**WHAT YOU WILL DO**
Nothing but an exact copy of the records below counts as the answer.
Start of Block
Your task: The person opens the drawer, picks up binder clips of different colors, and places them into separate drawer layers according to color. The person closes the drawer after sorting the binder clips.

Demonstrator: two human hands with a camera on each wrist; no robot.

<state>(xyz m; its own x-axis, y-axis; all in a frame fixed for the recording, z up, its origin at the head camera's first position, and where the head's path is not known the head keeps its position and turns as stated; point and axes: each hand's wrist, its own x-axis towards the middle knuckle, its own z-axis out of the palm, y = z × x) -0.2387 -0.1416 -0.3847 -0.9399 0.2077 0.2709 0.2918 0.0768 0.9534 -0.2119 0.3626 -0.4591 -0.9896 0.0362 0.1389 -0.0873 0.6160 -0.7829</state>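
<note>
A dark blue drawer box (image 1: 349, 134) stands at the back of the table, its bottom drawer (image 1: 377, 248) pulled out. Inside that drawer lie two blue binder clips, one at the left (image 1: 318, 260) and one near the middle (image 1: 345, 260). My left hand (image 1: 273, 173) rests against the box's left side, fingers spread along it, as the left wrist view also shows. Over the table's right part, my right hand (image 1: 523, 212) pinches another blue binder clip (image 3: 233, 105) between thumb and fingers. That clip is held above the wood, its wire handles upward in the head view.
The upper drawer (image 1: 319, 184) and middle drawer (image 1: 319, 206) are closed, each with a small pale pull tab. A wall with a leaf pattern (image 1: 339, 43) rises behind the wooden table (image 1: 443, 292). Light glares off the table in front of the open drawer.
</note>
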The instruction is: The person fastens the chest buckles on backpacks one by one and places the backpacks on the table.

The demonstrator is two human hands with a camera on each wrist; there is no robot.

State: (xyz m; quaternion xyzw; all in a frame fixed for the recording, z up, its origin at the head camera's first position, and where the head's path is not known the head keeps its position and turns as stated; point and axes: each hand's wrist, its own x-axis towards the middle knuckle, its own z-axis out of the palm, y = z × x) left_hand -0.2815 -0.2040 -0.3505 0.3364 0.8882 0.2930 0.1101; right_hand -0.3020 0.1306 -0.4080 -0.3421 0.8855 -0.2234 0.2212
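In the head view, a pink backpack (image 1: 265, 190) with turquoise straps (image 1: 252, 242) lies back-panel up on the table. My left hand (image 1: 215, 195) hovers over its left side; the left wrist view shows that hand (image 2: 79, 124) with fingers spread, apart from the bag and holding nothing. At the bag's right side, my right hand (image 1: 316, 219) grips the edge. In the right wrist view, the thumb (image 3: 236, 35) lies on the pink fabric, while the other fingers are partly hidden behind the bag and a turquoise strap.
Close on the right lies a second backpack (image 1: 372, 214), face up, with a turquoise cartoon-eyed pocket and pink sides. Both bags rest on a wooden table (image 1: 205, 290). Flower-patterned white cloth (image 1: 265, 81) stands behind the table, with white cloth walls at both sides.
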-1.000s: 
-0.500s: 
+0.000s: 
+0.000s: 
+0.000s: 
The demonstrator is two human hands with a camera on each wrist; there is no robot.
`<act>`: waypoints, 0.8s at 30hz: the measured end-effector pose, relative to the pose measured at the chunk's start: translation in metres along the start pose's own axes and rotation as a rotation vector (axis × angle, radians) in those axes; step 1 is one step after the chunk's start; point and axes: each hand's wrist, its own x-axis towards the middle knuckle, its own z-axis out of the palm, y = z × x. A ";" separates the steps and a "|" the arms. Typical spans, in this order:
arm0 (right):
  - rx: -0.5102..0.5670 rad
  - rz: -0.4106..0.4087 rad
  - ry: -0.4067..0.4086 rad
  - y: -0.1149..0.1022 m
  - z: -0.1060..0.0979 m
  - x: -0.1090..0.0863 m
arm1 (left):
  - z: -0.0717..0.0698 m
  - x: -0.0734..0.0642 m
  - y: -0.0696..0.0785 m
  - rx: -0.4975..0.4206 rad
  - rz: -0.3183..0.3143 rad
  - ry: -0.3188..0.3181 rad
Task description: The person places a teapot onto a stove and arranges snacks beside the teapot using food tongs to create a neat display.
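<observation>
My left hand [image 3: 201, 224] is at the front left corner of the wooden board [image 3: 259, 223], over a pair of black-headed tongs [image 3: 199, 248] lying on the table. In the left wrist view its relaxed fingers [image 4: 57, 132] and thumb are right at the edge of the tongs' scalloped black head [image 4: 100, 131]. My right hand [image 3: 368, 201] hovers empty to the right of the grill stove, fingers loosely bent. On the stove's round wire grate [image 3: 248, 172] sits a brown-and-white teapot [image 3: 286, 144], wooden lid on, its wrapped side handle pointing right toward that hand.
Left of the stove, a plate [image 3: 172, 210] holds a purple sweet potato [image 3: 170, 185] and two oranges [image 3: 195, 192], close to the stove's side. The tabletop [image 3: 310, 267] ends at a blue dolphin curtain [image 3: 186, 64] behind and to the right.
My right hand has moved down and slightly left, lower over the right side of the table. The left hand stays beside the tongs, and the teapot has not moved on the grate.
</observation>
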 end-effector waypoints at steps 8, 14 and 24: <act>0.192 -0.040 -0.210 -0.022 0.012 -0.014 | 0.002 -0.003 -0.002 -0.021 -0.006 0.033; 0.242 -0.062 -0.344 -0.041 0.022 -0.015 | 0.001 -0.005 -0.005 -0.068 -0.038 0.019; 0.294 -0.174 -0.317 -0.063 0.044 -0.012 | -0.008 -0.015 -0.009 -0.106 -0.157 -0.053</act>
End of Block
**TASK RESPONSE**
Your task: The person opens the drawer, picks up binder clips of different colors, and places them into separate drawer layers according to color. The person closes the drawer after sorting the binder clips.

Demonstrator: two human hands with a camera on each wrist; no robot.

<state>(xyz m; its own x-axis, y-axis; all in a frame fixed for the recording, z up, its origin at the head camera's first position, and where the head's path is not known the head keeps its position and turns as stated; point and axes: each hand's wrist, its own x-axis towards the middle knuckle, its own z-axis out of the palm, y = z × x) -0.2387 -0.1416 -0.3847 -0.9399 0.2077 0.2709 0.2918 0.0768 0.9534 -0.2119 0.3626 -0.4591 -0.9896 0.0362 0.1389 -0.0873 0.6160 -0.7829</state>
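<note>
A dark blue drawer box (image 1: 349, 134) stands at the back of the table, its bottom drawer (image 1: 377, 248) pulled out. Inside that drawer lie two blue binder clips, one at the left (image 1: 318, 260) and one near the middle (image 1: 345, 260). My left hand (image 1: 273, 173) rests against the box's left side, fingers spread along it, as the left wrist view also shows. Over the table's right part, my right hand (image 1: 523, 212) pinches another blue binder clip (image 3: 233, 105) between thumb and fingers. That clip is held above the wood, its wire handles upward in the head view.
The upper drawer (image 1: 319, 184) and middle drawer (image 1: 319, 206) are closed, each with a small pale pull tab. A wall with a leaf pattern (image 1: 339, 43) rises behind the wooden table (image 1: 443, 292). Light glares off the table in front of the open drawer.
</note>
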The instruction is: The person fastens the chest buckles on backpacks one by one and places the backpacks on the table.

The demonstrator is two human hands with a camera on each wrist; there is no robot.

State: (xyz m; quaternion xyzw; all in a frame fixed for the recording, z up, its origin at the head camera's first position, and where the head's path is not known the head keeps its position and turns as stated; point and axes: each hand's wrist, its own x-axis towards the middle knuckle, its own z-axis out of the palm, y = z × x) left_hand -0.2815 -0.2040 -0.3505 0.3364 0.8882 0.2930 0.1101; right_hand -0.3020 0.1306 -0.4080 -0.3421 0.8855 -0.2234 0.2212
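In the head view, a pink backpack (image 1: 265, 190) with turquoise straps (image 1: 252, 242) lies back-panel up on the table. My left hand (image 1: 215, 195) hovers over its left side; the left wrist view shows that hand (image 2: 79, 124) with fingers spread, apart from the bag and holding nothing. At the bag's right side, my right hand (image 1: 316, 219) grips the edge. In the right wrist view, the thumb (image 3: 236, 35) lies on the pink fabric, while the other fingers are partly hidden behind the bag and a turquoise strap.
Close on the right lies a second backpack (image 1: 372, 214), face up, with a turquoise cartoon-eyed pocket and pink sides. Both bags rest on a wooden table (image 1: 205, 290). Flower-patterned white cloth (image 1: 265, 81) stands behind the table, with white cloth walls at both sides.
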-1.000s: 
-0.500s: 
+0.000s: 
+0.000s: 
+0.000s: 
The demonstrator is two human hands with a camera on each wrist; there is no robot.
`<act>`: waypoints, 0.8s at 30hz: the measured end-effector pose, relative to the pose measured at the chunk's start: translation in metres along the start pose's own axes and rotation as a rotation vector (axis × angle, radians) in those axes; step 1 is one step after the chunk's start; point and axes: each hand's wrist, its own x-axis towards the middle knuckle, its own z-axis out of the palm, y = z × x. A ";" separates the steps and a "|" the arms. Typical spans, in this order:
arm0 (right):
  - rx: -0.5102..0.5670 rad
  - rz: -0.4106..0.4087 rad
  - ry: -0.4067..0.4086 rad
  - y: -0.1149..0.1022 m
  - z: -0.1060..0.0979 m
  - x: -0.1090..0.0863 m
arm1 (left):
  - z: -0.0717..0.0698 m
  - x: -0.0734..0.0642 m
  - y: -0.0696..0.0785 m
  - rx: -0.4975..0.4206 rad
  - rz: -0.3183..0.3143 rad
  - ry: -0.3188..0.3181 rad
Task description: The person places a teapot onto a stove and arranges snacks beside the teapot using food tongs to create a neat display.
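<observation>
My left hand [image 3: 201, 224] is at the front left corner of the wooden board [image 3: 259, 223], over a pair of black-headed tongs [image 3: 199, 248] lying on the table. In the left wrist view its relaxed fingers [image 4: 57, 132] and thumb are right at the edge of the tongs' scalloped black head [image 4: 100, 131]. My right hand [image 3: 368, 201] hovers empty to the right of the grill stove, fingers loosely bent. On the stove's round wire grate [image 3: 248, 172] sits a brown-and-white teapot [image 3: 286, 144], wooden lid on, its wrapped side handle pointing right toward that hand.
Left of the stove, a plate [image 3: 172, 210] holds a purple sweet potato [image 3: 170, 185] and two oranges [image 3: 195, 192], close to the stove's side. The tabletop [image 3: 310, 267] ends at a blue dolphin curtain [image 3: 186, 64] behind and to the right.
My right hand has moved down and slightly left, lower over the right side of the table. The left hand stays beside the tongs, and the teapot has not moved on the grate.
</observation>
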 end-effector waypoints at steps 8, 14 and 24: <act>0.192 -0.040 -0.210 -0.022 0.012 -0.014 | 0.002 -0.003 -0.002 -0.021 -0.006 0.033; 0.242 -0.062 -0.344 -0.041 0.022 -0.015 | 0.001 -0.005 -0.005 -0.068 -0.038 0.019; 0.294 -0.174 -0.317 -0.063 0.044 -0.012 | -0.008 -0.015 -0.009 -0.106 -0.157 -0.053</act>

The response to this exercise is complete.